Facts: A trucking company claimed that its long time supplier had provided a defective product that damaged the engines of numerous trucks (overhauls out-of-pocket cost $210,000), and would likely continue to cause injury to others (estimated future damages $245,000, plus $110,000 interest). The supplier claimed that it tested the product and its expert concluded there was no way its product could’ve caused the damage.
First year students played the roles of plaintiff, defendant, and their counsel while practicing mediators mediated in separate rooms. After an hour and a half, all three cases were settled and everyone met to compare results:
Mediation #1 result: $115,000, +50% discount on future supplies, plus public apology for disparaging defendant
Mediation #2 result: $155,000, plus non-disparagement clause
Mediation #3 result: $200,000
What made the difference? Were some students more effective negotiators than others? Or were the mediators influencing the outcomes? The answer is clearly both.
In Mediation #1, defendant took a hard line on liability and opened with only $10,000, claiming no interest in further ongoing business. After the mediation, we learned that it had set $125,000 as the most it would pay. The mediator challenged plaintiff to assess the likelihood of proving its case. Plaintiff eventually agreed to $115,000 and a future discount because the hope of recouping its losses through future discounts was better than the risk of losing at trial.
In Mediation #2, both sides presented confidently but the mediator told the defendant that it had a strong defense, garnering the defendant’s trust, allowing her to lead the parties to a settlement that was 25% less than the out-of-pocket damages. They also agreed to a non disparagement clause.
In Mediation #3, the mediator was evaluative from the outset. Both sides acceded to his valuation, almost 100% of plaintiff's out-of-pocket costs. (This mediator later commented that he saw the Mediation #1 agreement on the 50% discount to be an invitation for further litigation.)
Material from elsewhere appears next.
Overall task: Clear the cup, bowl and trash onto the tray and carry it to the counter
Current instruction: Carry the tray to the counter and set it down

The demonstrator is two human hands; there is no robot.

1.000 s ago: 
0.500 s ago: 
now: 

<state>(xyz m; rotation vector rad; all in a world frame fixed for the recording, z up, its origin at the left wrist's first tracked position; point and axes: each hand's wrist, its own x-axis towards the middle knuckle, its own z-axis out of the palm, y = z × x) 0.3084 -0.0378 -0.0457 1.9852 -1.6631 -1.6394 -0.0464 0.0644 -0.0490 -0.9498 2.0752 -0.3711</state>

Here are some surprising takeaways:
- The highest opening plaintiff’s demand, $700,000 (#1), ended with the lowest cash payment;
- All the students were satisfied with their outcomes, until they saw the results from other mediations;
- The most judicial approach ended with the highest cash settlement.
This simulation offered a rare inside glimpse of how varied the outcomes will be depending on: 1) the argument and skills of the advocates; 2) the mediator's approach; and 3) how much influence the advocates allow their mediator to exert.